*** Block opens ***
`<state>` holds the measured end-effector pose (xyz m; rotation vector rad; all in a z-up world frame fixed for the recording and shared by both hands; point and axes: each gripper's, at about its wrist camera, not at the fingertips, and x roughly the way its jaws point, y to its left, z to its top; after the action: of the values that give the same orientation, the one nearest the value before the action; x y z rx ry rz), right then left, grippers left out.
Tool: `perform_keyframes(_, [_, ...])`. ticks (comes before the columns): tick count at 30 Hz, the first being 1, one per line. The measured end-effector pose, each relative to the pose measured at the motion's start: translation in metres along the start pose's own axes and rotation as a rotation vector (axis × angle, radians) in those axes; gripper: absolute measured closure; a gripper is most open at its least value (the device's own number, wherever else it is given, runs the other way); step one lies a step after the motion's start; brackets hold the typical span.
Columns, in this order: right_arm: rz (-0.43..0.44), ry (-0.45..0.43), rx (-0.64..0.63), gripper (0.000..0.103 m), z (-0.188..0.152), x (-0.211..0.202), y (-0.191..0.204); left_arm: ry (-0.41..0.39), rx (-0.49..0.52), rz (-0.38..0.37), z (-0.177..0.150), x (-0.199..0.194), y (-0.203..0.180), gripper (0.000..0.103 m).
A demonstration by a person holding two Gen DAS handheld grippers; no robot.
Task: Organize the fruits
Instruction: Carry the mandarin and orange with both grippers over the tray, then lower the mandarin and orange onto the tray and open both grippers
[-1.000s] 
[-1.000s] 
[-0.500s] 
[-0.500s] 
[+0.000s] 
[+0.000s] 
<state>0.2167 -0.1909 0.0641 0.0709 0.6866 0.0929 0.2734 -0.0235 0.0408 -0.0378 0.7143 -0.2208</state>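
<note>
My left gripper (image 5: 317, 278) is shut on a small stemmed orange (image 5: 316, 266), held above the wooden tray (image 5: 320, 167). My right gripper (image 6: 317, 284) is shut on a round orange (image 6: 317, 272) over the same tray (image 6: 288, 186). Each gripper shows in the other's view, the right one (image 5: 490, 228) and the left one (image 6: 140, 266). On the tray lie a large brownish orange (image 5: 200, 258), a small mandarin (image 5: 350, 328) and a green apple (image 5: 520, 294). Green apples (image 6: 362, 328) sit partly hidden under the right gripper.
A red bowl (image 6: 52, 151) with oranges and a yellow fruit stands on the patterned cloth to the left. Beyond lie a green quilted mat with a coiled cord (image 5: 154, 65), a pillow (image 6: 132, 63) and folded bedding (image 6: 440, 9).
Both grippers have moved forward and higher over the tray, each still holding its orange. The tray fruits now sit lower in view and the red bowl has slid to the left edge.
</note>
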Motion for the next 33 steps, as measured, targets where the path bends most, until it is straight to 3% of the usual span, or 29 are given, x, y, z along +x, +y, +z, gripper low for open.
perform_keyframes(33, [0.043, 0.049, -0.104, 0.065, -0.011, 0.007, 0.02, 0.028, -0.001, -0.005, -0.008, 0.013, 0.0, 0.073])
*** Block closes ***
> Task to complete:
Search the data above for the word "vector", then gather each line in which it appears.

> Final answer:
`<state>` holds the measured end-effector pose (xyz m; rotation vector rad; all in a z-up world frame fixed for the recording and shared by both hands; point and axes: each gripper's, at about its wrist camera, not at the fingertips, and x roughly the way its jaws point, y to its left, z to its top; after the action: of the values that give the same orientation, the one nearest the value before the action; x y z rx ry rz), right then left, grippers left out.
Tool: `perform_keyframes(_, [_, ...])`. ticks (comes before the columns): tick count at 30 Hz, the first being 1, one per line. The measured end-effector pose, each relative to the pose measured at the motion's start: translation in metres along the start pose's own axes and rotation as a rotation vector (axis × angle, radians) in those axes; gripper: absolute measured closure; a gripper is most open at its least value (the device's own number, wherever else it is given, runs the other way); step one lies a step after the motion's start; brackets hold the typical span.

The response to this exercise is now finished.